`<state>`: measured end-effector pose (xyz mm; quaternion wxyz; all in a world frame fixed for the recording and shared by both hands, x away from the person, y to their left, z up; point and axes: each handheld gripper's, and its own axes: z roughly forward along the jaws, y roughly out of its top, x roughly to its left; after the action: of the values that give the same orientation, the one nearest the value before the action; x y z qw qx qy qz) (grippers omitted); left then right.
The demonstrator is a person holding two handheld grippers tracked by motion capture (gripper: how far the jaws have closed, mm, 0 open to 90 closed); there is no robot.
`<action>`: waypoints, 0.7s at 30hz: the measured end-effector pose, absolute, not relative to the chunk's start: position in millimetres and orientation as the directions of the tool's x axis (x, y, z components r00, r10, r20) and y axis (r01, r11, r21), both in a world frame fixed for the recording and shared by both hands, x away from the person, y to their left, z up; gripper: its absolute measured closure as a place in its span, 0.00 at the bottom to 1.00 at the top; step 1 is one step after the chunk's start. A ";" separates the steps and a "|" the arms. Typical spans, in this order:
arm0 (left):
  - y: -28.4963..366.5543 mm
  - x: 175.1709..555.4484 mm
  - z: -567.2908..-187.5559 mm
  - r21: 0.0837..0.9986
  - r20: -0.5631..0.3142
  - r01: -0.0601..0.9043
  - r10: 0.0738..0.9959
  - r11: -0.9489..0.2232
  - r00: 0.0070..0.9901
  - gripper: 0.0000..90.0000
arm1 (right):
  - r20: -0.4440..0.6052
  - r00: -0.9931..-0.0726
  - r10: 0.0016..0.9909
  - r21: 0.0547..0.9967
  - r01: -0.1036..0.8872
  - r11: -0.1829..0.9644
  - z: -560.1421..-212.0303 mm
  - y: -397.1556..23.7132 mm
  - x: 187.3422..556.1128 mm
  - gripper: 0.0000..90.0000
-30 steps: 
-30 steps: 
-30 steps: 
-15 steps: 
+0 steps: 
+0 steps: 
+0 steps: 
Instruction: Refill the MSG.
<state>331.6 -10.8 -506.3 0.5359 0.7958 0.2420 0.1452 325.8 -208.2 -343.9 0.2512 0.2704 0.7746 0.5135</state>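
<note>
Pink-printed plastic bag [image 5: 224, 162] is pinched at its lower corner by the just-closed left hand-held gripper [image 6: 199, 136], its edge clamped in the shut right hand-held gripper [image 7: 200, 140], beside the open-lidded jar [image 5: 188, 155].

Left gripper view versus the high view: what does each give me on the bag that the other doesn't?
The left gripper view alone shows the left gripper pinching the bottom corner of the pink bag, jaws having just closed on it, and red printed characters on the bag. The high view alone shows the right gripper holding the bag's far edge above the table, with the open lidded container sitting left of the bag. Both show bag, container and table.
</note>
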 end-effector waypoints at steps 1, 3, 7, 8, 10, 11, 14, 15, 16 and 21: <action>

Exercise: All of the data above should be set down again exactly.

Written solution:
`<state>`: measured end-effector pose (xyz mm; quaternion wxyz; all in a world frame fixed for the recording and shared by both hands, x away from the person, y to their left, z up; point and axes: each handheld gripper's, and its own axes: z roughly forward along the jaws, y roughly out of its top, x roughly to its left; after the action: of the values that give the same orientation, the one nearest the value before the action; x y z qw qx qy qz) (grippers omitted); left then right.
The demonstrator is a person holding two handheld grippers tracked by motion capture (gripper: how far the jaws have closed, mm, 0 open to 90 closed); there is no robot.
`<action>`: waypoints, 0.7s at 30hz: the measured end-effector pose, absolute, not relative to the chunk's start: position in millimetres and orientation as the directions of the tool's x axis (x, y, z components r00, r10, r20) and y axis (r01, r11, r21), both in a world frame fixed for the recording and shared by both hands, x away from the person, y to their left, z up; gripper: its absolute measured closure as a place in its span, 0.00 at the bottom to 1.00 at the top; step 1 is one step after the chunk's start. A ";" separates the steps and a "|" the arms. Typical spans, in this order:
arm0 (left):
  - y: -28.4963..366.5543 mm
  - x: 175.1709..555.4484 mm
  - z: -567.2908..-187.5559 mm
  - r21: 0.0837..0.9986
  - r20: -0.5631..0.3142
  - r01: -0.0601..0.9043
  - r10: 0.0738..0.9959
  - r11: -0.9489..0.2232
  - r00: 0.0070..0.9901
  - gripper: 0.0000..90.0000
arm1 (right):
  - r20: -0.4440..0.6052
  - r00: -0.9931..-0.0726
  - r10: 0.0016..0.9909
  - r21: 0.0547..0.9967
  - r01: -0.1036..0.8872
  - r11: -0.1829..0.9644
  - z: -560.1421..-212.0303 mm
  - y: -397.1556..23.7132 mm
  - x: 187.3422..556.1128 mm
  - gripper: 0.0000..90.0000
-30 steps: 
-30 steps: 
-30 steps: 
-15 steps: 
+0 steps: 
+0 steps: 
+0 steps: 
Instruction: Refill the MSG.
<state>331.6 -10.8 -506.3 0.5359 0.7958 0.2420 0.1452 325.8 -208.2 -343.9 0.2512 0.2704 0.7746 0.5135</state>
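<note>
Pink-printed plastic bag [image 5: 224, 162] is pinched at its lower corner by the just-closed left hand-held gripper [image 6: 199, 136], its edge clamped in the shut right hand-held gripper [image 7: 200, 140], beside the open-lidded jar [image 5: 188, 155].

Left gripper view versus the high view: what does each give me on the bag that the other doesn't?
The left gripper view alone shows the left gripper pinching the bottom corner of the pink bag, jaws having just closed on it, and red printed characters on the bag. The high view alone shows the right gripper holding the bag's far edge above the table, with the open lidded container sitting left of the bag. Both show bag, container and table.
</note>
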 end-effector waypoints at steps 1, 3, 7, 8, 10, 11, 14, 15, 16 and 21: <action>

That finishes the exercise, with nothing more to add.